As with the Aintree National, only one horse has been able to win this horse on three occasions. Jim Dreaper’s Brown Lad was victorious in 1975, 1976 and 1978. Tom Dreaper, father of Jim, is the race’s most successful trainer with ten wins. Included in the ten is wins with two of the best chasers of all time, Arkle in 1964 and Flyingbolt in 1966.
In 2021, Freewheelin Dylan became the longest priced winner in the history of the Irish National, coming in at 150/1 for trainer Dermot McLoughlin and jockey Ricky Doyle.

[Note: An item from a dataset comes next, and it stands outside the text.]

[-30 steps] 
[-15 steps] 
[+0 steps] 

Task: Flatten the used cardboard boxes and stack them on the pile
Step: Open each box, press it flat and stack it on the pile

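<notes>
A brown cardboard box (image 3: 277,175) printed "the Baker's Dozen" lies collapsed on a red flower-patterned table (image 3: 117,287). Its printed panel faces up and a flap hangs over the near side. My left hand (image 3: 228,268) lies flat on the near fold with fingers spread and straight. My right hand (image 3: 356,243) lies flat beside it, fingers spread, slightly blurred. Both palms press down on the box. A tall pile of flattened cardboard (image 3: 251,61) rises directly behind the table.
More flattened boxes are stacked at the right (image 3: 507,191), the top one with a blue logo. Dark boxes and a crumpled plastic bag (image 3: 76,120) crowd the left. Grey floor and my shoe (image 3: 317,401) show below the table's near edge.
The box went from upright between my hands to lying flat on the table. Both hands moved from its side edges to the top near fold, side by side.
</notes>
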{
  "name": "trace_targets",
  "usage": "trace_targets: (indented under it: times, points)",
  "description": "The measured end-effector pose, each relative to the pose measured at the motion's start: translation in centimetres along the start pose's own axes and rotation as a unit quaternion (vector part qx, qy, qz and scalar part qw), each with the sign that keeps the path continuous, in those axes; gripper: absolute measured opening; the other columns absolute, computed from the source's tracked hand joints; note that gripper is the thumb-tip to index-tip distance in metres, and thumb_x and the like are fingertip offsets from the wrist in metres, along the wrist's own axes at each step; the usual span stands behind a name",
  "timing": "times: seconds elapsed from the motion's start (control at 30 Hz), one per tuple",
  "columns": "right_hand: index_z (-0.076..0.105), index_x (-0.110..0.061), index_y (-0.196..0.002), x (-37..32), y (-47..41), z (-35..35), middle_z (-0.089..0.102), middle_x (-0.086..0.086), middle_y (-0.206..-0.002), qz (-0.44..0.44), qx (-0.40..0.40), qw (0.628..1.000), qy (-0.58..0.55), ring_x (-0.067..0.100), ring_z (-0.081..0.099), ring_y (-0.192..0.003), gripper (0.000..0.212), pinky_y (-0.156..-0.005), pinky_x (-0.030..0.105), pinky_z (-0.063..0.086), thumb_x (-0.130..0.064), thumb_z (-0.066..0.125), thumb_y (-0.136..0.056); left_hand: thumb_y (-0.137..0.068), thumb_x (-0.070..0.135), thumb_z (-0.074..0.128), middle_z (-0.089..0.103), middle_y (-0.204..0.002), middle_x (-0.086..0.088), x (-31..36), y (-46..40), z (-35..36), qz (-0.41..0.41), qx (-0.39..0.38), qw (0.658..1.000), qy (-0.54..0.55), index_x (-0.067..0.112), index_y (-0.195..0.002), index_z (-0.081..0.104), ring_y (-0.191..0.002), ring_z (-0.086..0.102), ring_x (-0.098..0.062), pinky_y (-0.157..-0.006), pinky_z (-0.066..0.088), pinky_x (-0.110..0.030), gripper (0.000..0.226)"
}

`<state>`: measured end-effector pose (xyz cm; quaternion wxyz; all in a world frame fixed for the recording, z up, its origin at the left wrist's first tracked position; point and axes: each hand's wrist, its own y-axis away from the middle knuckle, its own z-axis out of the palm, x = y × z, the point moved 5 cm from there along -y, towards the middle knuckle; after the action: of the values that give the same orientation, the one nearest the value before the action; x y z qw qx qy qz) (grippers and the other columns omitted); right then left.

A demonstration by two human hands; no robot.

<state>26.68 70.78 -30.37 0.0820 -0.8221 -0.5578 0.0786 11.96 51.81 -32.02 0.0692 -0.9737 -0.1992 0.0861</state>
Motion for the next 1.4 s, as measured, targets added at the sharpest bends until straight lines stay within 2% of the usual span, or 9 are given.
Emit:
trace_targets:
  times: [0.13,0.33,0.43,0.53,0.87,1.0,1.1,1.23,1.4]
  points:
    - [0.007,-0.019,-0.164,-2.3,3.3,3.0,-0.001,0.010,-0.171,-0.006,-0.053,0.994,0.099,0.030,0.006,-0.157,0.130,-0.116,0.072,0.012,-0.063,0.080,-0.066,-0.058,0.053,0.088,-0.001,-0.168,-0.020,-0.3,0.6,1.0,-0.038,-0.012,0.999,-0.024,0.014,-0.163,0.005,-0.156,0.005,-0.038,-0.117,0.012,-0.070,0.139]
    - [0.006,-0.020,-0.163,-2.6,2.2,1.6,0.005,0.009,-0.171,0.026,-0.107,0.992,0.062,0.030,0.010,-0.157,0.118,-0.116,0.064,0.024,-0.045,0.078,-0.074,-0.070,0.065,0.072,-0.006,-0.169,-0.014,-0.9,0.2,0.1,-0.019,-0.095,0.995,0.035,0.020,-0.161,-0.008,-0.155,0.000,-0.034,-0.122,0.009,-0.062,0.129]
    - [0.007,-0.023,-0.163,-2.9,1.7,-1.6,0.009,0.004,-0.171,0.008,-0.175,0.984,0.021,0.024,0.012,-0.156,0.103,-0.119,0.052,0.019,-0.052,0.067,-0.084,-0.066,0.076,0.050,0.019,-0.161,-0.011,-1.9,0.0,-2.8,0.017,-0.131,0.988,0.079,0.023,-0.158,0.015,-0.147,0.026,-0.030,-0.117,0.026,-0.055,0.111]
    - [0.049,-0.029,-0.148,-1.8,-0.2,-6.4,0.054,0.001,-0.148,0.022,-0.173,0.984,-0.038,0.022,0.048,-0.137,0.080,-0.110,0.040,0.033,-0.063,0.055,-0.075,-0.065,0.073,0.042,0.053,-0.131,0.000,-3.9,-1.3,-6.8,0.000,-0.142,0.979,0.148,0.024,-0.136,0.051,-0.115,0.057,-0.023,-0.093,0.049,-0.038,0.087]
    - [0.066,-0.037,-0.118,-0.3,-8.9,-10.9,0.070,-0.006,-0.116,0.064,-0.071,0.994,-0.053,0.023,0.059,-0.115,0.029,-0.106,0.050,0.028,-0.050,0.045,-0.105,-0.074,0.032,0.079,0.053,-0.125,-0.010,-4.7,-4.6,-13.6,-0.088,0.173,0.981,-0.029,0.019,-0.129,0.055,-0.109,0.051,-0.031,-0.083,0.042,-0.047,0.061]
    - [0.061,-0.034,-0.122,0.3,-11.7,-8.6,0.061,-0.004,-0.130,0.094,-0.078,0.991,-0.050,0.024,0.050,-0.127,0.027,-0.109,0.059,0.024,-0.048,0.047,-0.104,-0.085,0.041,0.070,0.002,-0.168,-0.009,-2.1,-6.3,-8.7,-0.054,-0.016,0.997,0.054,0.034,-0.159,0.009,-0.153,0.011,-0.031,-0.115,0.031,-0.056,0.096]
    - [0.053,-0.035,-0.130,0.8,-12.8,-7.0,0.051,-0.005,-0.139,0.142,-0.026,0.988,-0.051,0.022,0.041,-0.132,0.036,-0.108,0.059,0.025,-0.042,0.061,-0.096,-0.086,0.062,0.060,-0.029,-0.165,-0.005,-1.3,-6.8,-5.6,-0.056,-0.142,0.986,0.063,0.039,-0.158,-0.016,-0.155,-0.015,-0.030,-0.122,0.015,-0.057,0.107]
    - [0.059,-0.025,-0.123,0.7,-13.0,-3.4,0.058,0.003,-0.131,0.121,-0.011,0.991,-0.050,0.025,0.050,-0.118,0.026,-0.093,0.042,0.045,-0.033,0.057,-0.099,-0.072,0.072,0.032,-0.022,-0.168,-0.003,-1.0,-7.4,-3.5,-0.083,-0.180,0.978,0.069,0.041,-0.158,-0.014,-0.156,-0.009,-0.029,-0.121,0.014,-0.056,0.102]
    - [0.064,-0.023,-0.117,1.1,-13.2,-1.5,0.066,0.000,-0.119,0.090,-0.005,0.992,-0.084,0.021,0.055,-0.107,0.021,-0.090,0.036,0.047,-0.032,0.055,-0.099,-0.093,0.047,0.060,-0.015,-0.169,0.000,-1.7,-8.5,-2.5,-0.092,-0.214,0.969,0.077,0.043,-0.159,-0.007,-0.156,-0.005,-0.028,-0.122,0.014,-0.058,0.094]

Irish Grand National Course Map (Jumps Course)
The 3m 5f Irish Grand National begins in a straight section at the end of the home straight, just after the winning post. Runners quickly join the main circuit, completing two full laps of the track, jumping a total of 22 fences.
Irish Grand National Past Winners
|2021||Freewheelin Dylan||150/1||Dermot McLoughlin||Ricky Doyle|
|2019||Burrows Saint||6/1||Willie Mullins||Ruby Walsh|
|2018||General Principle||20/1||Gordon Elliott||J J Slevin|
|2017||Our Duke||9/2||Jessica Harrington||Robbie Power|
|2016||Rogue Angel||16/1||Mouse Morris||Ger Fox|
|2015||Thunder and Roses||20/1||Sandra Hughes||Katie Walsh|
|2014||Shutthefrontdoor||8/1||Jonjo O’Neill||Barry Geraghty|
|2013||Liberty Counsel||50/1||Dot Love||Ben Dalton|
|2012||Lion Na Bearnai||33/1||Thomas Gibney||Andrew Thorton|
|2011||Organisedconfusion||12/1||Arthur Moore||Nina Carberry|
|2010||Bluesea Cracker||25/1||James Motherway||Andrew McNamara|
|2009||Niche Market||33/1||Bob Buckler||Harry Skelton|
|2008||Hear The Echo||33/1||Michael Morris||Paddy Flood|
|2007||Butler's Cabin||14/1||Jonjo O'Neill||A P McCoy|
|2006||Point Barrow||20/1||Pat Hughes||Philip Carberry|
|2005||Numbersixvalverde||9/1||Martin Brassil||Ruby Walsh|
|2004||Granit D'Estruval||33/1||Ferdy Murphy||Brian Harding|
|2003||Timbera||11/1||Dessie Hughes||Jim Culloty|
|2002||The Bunny Boiler||12/1||Noel Meade||Ross Geraghty|
|2001||Davids Lad||10/1||Tony Martin||Timmy Murphy|
About the Irish Grand National: An Easter Treat at Fairyhouse
Aintree’s Grand National may be the single biggest jumps race of the calendar year, but it is far from the only jumping and staying marathon on offer for fans of the National Hunt game. So popular is the Merseyside showpiece, that it has spawned imitators far and wide, including close to home in Scotland, Wales and Ireland, each of whom now have an immensely popular Grand National of their own.
Of that trio, it is the Irish Grand National which is first up in the calendar year as we head to the County Meath venue of Fairyhouse for this Easter Monday spectacular. A 3m5f handicap contest open to chasers aged five years and older, the race is invariably one of the most eagerly anticipated contests of the season for racing fans on the Emerald Isle, and indeed here in the UK.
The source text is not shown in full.